Consider the recently introduced notion of probabilistic time-bounded Kolmogorov Complexity, \(pK^t\) (Goldberg et al., CCC’22), and let \(\textsf{MpK}^t\textsf{P}\) denote the language of pairs (xk) such that \(pK^t(x) \le k\). We show the equivalence of the following:

  • \(\textsf{MpK}^\textsf{poly}\textsf{P}\) is (mildly) hard-on-average w.r.t. any samplable distribution \(\mathcal {D}\);

  • \(\textsf{MpK}^\textsf{poly}\textsf{P}\) is (mildly) hard-on-average w.r.t. the uniform distribution;

  • existence of one-way functions.

As far as we know, this yields the first natural class of problems where hardness with respect to any samplable distribution is equivalent to hardness with respect to the uniform distribution.

Under standard derandomization assumptions, we can show the same result also w.r.t. the standard notion of time-bounded Kolmogorov complexity, \(K^t\).

Y. Liu—Work done while visiting the Simons Institute during the Meta-complexity program.

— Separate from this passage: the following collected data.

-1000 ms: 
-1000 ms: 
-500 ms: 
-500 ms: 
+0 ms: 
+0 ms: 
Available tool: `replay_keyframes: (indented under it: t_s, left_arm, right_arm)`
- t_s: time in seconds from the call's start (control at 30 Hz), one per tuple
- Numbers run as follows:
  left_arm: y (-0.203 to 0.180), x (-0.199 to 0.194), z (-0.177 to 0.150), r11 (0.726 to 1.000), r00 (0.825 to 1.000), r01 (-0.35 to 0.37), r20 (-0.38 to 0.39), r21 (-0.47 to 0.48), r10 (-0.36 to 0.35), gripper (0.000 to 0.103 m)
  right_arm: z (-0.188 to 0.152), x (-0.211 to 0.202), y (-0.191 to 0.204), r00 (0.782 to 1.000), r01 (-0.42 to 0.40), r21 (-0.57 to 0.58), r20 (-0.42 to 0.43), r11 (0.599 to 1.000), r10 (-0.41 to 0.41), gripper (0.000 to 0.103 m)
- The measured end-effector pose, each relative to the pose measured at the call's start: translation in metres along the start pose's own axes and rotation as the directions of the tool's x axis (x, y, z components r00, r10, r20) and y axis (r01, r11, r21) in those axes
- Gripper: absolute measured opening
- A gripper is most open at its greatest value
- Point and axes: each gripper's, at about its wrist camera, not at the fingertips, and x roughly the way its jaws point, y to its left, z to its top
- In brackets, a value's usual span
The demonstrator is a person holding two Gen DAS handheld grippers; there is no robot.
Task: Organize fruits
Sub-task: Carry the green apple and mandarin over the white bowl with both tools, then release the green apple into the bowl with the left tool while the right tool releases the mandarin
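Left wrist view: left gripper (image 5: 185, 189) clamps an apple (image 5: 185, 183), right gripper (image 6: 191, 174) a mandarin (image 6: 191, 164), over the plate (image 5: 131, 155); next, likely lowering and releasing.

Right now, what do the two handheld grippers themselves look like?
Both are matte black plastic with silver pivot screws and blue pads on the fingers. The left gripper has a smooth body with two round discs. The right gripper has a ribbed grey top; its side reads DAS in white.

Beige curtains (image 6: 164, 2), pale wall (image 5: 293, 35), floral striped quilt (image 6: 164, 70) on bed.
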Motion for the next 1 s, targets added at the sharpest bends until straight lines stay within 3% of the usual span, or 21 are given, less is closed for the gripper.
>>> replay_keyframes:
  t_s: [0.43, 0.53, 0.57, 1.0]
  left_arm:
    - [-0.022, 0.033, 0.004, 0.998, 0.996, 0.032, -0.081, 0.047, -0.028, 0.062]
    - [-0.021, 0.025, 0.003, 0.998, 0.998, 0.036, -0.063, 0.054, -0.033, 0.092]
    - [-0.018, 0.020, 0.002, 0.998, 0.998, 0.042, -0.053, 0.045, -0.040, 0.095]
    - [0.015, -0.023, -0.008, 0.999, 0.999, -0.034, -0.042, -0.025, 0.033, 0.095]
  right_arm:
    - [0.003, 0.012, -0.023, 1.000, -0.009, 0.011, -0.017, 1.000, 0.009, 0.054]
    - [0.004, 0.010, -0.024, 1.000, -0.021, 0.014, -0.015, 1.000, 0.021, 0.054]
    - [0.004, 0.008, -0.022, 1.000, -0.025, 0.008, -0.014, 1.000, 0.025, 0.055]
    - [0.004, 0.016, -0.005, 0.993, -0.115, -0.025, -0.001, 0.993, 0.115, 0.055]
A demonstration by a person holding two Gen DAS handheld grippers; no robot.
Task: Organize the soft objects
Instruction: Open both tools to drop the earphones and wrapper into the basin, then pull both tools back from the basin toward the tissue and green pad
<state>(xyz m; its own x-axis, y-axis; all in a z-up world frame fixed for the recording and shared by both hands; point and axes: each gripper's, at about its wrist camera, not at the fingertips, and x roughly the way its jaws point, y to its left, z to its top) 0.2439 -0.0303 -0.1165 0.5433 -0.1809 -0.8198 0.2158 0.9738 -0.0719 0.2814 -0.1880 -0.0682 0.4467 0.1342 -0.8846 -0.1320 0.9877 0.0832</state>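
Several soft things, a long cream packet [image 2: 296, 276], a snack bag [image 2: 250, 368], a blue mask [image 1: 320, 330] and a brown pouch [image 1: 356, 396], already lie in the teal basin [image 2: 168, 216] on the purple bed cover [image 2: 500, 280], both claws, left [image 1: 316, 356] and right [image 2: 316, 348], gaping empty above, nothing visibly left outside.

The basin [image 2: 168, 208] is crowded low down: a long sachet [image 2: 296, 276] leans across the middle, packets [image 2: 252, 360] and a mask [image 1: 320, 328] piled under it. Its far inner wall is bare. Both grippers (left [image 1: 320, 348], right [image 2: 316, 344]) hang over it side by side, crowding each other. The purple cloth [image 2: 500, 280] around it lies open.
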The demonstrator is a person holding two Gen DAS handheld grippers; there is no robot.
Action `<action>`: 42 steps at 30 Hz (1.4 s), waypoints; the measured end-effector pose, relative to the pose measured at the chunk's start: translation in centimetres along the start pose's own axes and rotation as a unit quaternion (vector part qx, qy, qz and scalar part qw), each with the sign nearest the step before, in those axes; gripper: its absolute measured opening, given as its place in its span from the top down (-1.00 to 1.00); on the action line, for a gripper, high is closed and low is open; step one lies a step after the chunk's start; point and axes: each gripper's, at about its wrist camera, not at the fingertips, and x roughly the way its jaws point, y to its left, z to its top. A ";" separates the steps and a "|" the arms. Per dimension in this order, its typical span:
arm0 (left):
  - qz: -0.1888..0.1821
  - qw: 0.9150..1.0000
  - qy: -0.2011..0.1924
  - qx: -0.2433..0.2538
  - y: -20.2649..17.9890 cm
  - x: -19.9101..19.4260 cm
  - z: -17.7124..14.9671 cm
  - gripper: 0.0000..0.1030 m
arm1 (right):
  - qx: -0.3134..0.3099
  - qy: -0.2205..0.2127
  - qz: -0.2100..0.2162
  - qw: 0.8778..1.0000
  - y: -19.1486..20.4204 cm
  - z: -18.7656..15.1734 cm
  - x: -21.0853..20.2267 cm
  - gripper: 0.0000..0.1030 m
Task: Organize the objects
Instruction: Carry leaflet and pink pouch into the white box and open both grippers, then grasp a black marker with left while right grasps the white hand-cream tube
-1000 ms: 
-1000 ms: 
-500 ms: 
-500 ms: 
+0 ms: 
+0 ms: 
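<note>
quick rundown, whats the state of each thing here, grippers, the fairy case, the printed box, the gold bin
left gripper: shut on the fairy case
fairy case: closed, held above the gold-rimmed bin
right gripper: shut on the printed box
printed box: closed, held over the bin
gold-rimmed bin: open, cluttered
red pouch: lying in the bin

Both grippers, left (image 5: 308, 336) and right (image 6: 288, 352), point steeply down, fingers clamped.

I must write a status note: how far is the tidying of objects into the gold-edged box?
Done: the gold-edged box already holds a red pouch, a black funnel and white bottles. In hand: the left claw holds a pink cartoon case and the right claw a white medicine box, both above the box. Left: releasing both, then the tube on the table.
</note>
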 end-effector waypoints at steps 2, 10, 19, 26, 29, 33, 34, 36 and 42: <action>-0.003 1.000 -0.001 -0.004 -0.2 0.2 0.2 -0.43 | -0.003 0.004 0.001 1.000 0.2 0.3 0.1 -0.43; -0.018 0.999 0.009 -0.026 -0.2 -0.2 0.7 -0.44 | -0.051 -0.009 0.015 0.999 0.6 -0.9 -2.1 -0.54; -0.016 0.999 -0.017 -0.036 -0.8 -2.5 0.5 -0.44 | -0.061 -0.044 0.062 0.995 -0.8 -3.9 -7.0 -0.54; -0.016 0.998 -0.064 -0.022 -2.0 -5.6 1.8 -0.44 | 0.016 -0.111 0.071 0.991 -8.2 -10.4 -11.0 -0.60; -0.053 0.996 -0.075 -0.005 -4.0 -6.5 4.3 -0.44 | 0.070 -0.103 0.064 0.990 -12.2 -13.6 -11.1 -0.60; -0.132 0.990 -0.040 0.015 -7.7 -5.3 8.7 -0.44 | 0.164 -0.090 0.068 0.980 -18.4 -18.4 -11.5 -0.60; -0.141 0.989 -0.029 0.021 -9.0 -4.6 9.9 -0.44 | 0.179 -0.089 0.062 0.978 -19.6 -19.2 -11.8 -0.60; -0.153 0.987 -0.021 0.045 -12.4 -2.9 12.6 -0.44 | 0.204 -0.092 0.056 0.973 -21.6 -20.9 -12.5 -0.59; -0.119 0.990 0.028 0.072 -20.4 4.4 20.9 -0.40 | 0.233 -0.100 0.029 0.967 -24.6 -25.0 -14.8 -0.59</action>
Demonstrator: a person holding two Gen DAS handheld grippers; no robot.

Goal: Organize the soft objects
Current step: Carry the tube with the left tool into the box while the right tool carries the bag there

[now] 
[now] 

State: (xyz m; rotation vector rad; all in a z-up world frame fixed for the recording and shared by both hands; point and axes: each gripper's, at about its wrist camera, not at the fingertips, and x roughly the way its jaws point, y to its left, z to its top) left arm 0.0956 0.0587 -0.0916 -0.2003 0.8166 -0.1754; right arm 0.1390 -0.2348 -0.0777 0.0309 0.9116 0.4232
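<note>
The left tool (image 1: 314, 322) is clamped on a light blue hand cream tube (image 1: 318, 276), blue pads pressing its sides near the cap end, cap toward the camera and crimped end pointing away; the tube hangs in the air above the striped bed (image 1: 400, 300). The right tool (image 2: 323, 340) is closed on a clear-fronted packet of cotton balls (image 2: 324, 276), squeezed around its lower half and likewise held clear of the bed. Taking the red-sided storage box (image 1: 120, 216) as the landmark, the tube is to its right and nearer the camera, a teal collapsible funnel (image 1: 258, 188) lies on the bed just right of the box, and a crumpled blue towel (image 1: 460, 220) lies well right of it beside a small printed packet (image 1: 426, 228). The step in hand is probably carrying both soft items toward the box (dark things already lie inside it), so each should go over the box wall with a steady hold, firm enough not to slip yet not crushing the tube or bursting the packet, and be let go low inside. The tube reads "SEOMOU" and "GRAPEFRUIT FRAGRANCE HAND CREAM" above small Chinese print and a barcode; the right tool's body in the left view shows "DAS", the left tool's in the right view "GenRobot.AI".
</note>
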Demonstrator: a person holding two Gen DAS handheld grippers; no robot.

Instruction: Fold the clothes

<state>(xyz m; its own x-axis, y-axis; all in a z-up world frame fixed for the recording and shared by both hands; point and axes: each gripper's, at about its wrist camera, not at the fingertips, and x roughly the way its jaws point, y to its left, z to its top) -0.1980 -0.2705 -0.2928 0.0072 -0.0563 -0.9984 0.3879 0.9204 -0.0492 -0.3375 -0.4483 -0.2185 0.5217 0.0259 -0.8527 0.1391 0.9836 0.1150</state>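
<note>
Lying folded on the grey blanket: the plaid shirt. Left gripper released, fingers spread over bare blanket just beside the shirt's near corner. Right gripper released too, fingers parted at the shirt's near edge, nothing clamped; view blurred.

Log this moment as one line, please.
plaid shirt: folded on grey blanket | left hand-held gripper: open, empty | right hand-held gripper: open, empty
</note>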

Supported by a JP Morgan fellowship.

R. Pass—Supported in part by NSF Award CNS 2149305, NSF Award CNS-2128519, NSF Award RI-1703846, AFOSR Award FA9550-18-1-0267, FA9550-23-1-0312, a JP Morgan Faculty Award, the Algorand Centres of Excellence programme managed by Algorand Foundation, and DARPA under Agreement No. HR00110C0086. Any opinions, findings and conclusions or recommendations expressed in this material are those of the author(s) and do not necessarily reflect the views of the United States Government, DARPA or the Algorand Foundation.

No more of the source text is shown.